En Grèce, la résine du pin d'Alep est ajoutée au vin, ce qui lui donne un arôme particulier. Ce vin est appelé « retsina ». Certaines résines tropicales telles que l'élémi et le copal et surtout la myrrhe et l'encens sont encore utilisées aujourd'hui comme encens.

Les substances extraites des résines naturelles déshydratées sont appelées « résines naturelles ». Elles sont utilisées comme intermédiaires dans l'industrie chimique, par exemple comme caoutchouc synthétique, pour les peintures navales ou pour la fabrication de pigments. Les savons à base de résines, également à usage industriel, sont appelés « drésinates ». La résorcine, un distillat de résines naturelles, est utilisée comme promoteur d'adhérence dans la construction de pneus, ainsi que dans la production de colorants, de plastiques, d'adhésifs et de retardateurs de flamme, et dans les produits pharmaceutiques.
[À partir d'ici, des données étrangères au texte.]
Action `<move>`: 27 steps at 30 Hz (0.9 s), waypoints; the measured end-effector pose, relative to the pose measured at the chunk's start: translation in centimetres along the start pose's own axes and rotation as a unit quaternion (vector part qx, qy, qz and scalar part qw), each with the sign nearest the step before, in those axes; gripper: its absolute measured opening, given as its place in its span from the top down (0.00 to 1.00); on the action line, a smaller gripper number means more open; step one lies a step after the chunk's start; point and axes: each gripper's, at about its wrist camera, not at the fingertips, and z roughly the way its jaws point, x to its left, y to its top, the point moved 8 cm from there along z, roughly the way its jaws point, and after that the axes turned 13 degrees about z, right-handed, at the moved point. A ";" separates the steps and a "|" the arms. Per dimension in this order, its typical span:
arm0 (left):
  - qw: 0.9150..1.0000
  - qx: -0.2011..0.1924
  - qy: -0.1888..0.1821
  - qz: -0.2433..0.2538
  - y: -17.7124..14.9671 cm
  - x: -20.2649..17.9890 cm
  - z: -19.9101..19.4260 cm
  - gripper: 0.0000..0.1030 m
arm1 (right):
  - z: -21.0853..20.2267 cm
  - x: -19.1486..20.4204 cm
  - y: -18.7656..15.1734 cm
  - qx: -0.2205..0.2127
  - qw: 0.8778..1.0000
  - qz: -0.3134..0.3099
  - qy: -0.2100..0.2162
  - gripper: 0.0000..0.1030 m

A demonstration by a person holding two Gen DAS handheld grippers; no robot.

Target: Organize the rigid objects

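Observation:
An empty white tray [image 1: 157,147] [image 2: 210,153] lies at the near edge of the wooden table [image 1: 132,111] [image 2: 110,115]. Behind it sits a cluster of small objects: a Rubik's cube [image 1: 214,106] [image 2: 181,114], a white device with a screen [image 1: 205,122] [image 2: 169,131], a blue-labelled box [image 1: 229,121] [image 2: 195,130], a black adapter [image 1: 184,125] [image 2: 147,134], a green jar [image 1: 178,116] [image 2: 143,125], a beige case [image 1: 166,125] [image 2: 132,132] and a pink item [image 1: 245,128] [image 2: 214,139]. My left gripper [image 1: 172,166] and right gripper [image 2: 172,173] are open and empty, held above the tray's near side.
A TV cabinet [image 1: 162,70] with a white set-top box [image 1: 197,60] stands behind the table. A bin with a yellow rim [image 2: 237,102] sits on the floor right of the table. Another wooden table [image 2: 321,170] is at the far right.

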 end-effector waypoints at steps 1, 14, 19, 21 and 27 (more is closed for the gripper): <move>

Les vernis à l'alcool contiennent traditionnellement des liants tels que la colophane, le copal ou la gomme laque (ou aujourd'hui aussi des novolaques (en), des résines alkydes et des polymères vinyliques) dans des solvants organiques volatils comme l'éthanol :

comme flux de brasage dans les soudures électroniques ;
comme combustible pour lampe ou bougie ;
comme substance intoxicante, par exemple le haschich, la résine de la plante de chanvre ;
pour améliorer le maniement du ballon, par exemple au handball.

Marché[modifier | modifier le code]

Les besoins annuels de l'industrie chimique allemande en résines naturelles sont estimés à 31 000 tonnes (y compris les cires naturelles). Chaque année, l'Allemagne importe entre 5 000 et 16 000 tonnes de résines naturelles déshydratées^[5]. L'utilisation quantitativement prédominante des résines naturelles est la production de peintures, de vernis et d'adhésifs.

Résine de synthèse[modifier | modifier le code]

Selon la norme ISO 4618:2014 (Peintures et vernis — Termes et définitions), les résines synthétiques sont des résines produites synthétiquement par des réactions de polymérisation en chaîne, de polyaddition ou de polycondensation^[6]. Selon les conventions IUPAC, ce sont des solides mous ou des substances très visqueuses qui contiennent généralement des pré-polymères avec des groupes fonctionnels réactifs^[3]. Pendant le traitement, les résines synthétiques se composent généralement de deux composants principaux. Le mélange des deux parties (résine et durcisseur) donne une masse de résine réactive. Pendant le durcissement, la viscosité augmente et une fois le durcissement terminé, un plastique infusible (thermodurcissable) est obtenu. Selon l'IUPAC, les produits thermodurcissables^[7] ne doivent pas être appelés « résines ».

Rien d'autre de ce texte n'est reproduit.